## What you should do
Stopping right after the line with "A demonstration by", please reproduce the material below exactly from its first line.

## Supplied data
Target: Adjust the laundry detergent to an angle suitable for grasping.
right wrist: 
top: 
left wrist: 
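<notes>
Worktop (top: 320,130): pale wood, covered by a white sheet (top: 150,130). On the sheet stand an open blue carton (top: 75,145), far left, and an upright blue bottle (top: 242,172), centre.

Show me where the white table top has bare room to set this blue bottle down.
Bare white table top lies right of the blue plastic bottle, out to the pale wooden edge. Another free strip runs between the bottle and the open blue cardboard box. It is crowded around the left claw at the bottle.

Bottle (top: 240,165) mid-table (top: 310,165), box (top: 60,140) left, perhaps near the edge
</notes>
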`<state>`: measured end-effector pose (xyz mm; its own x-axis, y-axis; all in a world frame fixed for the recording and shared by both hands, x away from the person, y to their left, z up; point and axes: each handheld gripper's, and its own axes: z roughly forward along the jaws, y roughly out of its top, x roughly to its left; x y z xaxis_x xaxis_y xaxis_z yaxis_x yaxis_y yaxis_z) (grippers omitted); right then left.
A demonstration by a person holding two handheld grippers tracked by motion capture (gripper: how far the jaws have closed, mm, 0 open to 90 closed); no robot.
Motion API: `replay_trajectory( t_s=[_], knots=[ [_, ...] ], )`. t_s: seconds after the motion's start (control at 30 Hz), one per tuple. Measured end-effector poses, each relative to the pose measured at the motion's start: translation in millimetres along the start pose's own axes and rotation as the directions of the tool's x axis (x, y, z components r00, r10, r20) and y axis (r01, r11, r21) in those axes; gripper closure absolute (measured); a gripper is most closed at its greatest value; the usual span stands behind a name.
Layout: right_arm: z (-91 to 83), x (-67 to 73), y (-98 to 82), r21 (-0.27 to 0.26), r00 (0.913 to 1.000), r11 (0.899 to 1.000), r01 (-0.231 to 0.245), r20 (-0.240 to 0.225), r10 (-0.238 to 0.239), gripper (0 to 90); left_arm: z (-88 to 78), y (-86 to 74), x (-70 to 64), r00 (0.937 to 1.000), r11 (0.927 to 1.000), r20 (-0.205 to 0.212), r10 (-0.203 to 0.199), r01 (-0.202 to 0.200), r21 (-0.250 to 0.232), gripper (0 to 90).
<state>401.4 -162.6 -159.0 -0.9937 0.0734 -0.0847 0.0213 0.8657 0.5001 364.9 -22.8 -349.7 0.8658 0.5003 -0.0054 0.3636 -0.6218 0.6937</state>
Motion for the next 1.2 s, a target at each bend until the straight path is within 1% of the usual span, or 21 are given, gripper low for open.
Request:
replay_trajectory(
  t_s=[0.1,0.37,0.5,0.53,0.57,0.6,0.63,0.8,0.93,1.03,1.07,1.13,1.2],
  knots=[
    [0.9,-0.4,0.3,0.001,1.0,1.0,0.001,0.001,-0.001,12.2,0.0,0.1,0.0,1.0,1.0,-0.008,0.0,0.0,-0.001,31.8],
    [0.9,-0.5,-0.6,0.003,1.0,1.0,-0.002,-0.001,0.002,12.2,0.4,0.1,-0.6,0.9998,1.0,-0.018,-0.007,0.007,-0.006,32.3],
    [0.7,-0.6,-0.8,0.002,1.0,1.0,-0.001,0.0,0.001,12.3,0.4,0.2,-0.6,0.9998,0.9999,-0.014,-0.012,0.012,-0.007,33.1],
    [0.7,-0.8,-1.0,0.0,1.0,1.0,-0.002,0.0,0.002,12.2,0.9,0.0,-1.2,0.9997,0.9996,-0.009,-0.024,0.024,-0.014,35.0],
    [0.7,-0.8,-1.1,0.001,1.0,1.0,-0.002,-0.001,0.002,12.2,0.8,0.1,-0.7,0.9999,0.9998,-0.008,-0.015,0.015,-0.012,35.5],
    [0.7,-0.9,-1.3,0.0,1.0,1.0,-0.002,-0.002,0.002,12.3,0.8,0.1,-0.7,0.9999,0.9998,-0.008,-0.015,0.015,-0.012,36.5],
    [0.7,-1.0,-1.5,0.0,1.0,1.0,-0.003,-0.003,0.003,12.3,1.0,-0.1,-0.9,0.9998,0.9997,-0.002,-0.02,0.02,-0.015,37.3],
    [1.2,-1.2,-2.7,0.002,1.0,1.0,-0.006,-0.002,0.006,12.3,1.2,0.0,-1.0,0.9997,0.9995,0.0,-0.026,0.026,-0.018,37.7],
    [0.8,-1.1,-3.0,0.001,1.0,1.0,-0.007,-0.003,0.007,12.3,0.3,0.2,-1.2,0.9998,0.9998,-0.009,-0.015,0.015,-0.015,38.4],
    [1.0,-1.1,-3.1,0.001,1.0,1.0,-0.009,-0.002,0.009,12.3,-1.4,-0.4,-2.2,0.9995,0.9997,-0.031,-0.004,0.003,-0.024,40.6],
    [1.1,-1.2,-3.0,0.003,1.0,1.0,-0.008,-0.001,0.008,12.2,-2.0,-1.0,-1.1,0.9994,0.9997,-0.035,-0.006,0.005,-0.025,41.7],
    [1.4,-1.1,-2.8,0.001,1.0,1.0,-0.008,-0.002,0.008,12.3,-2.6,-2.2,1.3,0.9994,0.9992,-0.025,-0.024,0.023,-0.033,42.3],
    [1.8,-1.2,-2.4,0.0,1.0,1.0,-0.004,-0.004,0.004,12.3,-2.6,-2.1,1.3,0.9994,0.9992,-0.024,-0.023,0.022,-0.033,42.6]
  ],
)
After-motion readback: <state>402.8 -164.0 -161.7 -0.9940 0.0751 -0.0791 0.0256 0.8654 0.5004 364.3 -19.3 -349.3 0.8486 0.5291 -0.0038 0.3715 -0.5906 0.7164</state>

## Reply to the task
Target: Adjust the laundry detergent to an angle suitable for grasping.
right wrist: 
top: 
left wrist: 
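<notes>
Worktop (top: 320,130): pale wood, covered by a white sheet (top: 150,130). On the sheet stand an open blue carton (top: 75,145), far left, and an upright blue bottle (top: 242,172), centre.

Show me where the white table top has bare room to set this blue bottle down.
Bare white table top lies right of the blue plastic bottle, out to the pale wooden edge. Another free strip runs between the bottle and the open blue cardboard box. It is crowded around the left claw at the bottle.

Bottle (top: 240,165) mid-table (top: 310,165), box (top: 60,140) left, perhaps near the edge
</notes>
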`<state>`: measured end-effector pose (xyz mm; its own x-axis, y-axis; all in a world frame fixed for the recording and shared by both hands, x away from the person, y to their left, z up; point and axes: each handheld gripper's, and its own axes: z roughly forward along the jaws, y roughly out of its top, x roughly to its left; x y z xaxis_x xaxis_y xaxis_z yaxis_x yaxis_y yaxis_z) (grippers omitted); right then left.
A demonstration by a person holding two handheld grippers tracked by motion capture (gripper: how far the jaws have closed, mm, 0 open to 90 closed); no robot.

The response to the exercise is now complete.